If you’re not among the 1 million people who have seen this video, you need to remedy that situation immediately. It is the most unexpectedly riveting short film released in years. The man is the British puzzler Simon Anthony and he somehow manages to find a solution to a so-called “Miracle Sudoku”, a puzzle in which only two numbers are given to him at the start.

Anthony first thinks he’s being trolled. He then finds his interest piqued. He soon gets into his stride. And he ends up in love. All the time, Anthony is far more seduced by the brilliance of the puzzle’s construction than he is his own abilities to unravel it. The whole thing is just a scintillating, breathtaking trip — and earned attention in the editorial pages of the *Guardian*, *Telegraph* and *USA Today*, among others.

**Watch Simon Anthony unravel the Miracle Sudoku**

Sudoku has now been a fixture in newspapers for more than a decade and most people have probably decided where they stand with respect to the puzzles — sometimes totally uninterested, sometimes completely addicted. But if you’re somewhere in between — maybe the kind of person who will do a sudoku while bored on a plane, or will sometimes have a crack at a “mild” or “easy” designation, while carving a frustrated cross through anything more difficult — then you should spend some more time watching the Cracking The Cryptic YouTube channel, which Anthony co-hosts with fellow puzzler Mark Goodliffe. (Goodliffe is the reigning UK sudoku champion, and is also Britain’s best crossword solver.)

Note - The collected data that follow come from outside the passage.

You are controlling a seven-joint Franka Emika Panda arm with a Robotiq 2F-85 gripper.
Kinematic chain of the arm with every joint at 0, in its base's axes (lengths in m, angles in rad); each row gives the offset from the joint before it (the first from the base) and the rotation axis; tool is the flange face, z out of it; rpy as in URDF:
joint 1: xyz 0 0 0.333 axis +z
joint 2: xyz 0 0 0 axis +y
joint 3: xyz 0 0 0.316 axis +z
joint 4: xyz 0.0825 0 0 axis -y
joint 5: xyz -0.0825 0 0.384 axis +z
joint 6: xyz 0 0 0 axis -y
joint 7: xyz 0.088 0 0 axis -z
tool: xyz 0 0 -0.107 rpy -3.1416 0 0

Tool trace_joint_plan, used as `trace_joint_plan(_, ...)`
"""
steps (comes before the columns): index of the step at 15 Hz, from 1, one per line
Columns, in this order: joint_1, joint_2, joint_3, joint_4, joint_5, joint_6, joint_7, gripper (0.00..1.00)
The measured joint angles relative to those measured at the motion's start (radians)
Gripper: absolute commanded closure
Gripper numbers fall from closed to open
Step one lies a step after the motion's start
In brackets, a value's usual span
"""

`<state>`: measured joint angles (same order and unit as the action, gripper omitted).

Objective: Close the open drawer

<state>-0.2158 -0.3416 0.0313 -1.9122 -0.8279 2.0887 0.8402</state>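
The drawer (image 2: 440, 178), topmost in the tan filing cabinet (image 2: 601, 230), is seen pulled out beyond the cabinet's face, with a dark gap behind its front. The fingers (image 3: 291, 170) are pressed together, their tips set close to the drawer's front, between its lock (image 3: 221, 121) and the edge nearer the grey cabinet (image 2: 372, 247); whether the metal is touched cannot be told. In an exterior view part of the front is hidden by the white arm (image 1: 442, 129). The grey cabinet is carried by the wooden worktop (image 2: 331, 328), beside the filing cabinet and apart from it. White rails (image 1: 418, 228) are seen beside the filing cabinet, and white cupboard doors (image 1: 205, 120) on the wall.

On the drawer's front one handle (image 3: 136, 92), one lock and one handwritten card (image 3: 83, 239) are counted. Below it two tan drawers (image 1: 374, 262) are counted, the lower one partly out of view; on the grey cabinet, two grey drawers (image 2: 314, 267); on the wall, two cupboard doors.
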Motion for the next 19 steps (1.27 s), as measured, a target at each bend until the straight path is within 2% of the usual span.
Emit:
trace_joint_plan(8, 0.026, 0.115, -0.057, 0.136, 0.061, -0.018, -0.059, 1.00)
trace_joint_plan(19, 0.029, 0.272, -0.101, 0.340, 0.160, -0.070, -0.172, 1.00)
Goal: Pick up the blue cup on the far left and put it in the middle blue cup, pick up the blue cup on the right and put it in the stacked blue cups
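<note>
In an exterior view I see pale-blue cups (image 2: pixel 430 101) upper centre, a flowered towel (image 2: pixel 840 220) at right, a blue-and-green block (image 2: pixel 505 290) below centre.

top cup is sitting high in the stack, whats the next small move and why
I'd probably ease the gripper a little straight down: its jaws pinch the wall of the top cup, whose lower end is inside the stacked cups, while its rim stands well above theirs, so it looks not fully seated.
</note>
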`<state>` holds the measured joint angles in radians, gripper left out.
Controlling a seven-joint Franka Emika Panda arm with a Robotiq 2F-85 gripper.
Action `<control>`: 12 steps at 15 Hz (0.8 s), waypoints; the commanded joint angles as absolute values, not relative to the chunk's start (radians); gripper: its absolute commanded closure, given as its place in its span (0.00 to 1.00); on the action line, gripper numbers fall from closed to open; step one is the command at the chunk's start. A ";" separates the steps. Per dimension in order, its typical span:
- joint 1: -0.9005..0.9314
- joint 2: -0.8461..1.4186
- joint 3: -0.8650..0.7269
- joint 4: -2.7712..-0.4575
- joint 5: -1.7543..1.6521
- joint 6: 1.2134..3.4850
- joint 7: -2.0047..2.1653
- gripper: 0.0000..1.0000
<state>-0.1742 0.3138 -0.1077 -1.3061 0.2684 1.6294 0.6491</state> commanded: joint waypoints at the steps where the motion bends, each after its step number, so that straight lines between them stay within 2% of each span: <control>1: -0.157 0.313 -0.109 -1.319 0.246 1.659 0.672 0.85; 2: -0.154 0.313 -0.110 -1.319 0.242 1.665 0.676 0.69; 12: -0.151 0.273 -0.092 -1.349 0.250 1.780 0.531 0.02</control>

It quickly becomes apparent that there’s great skill involved with solving sudoku puzzles — a level of logical thinking that can initially seem furiously complex, but which can be broken down into a number of simple steps. It depends on analysing patterns and applying learned concepts, all of which are patiently explained by Anthony and Goodliffe in their hundreds of videos on the subject. There’s a real beauty to it too. Watching either of these masters unpick a “super fiendish” or “diabolical” puzzle is often elevated to something approaching art.

Our occasional “Second Steps” series looks at a popular pursuit — we’ve looked at Scrabble and Monopoly before — and attempts to move a player’s knowledge and strategy on from a basic understanding. Thanks to a lockdown diet of Cracking The Cryptic videos, we feel in a position now to do the same with sudoku.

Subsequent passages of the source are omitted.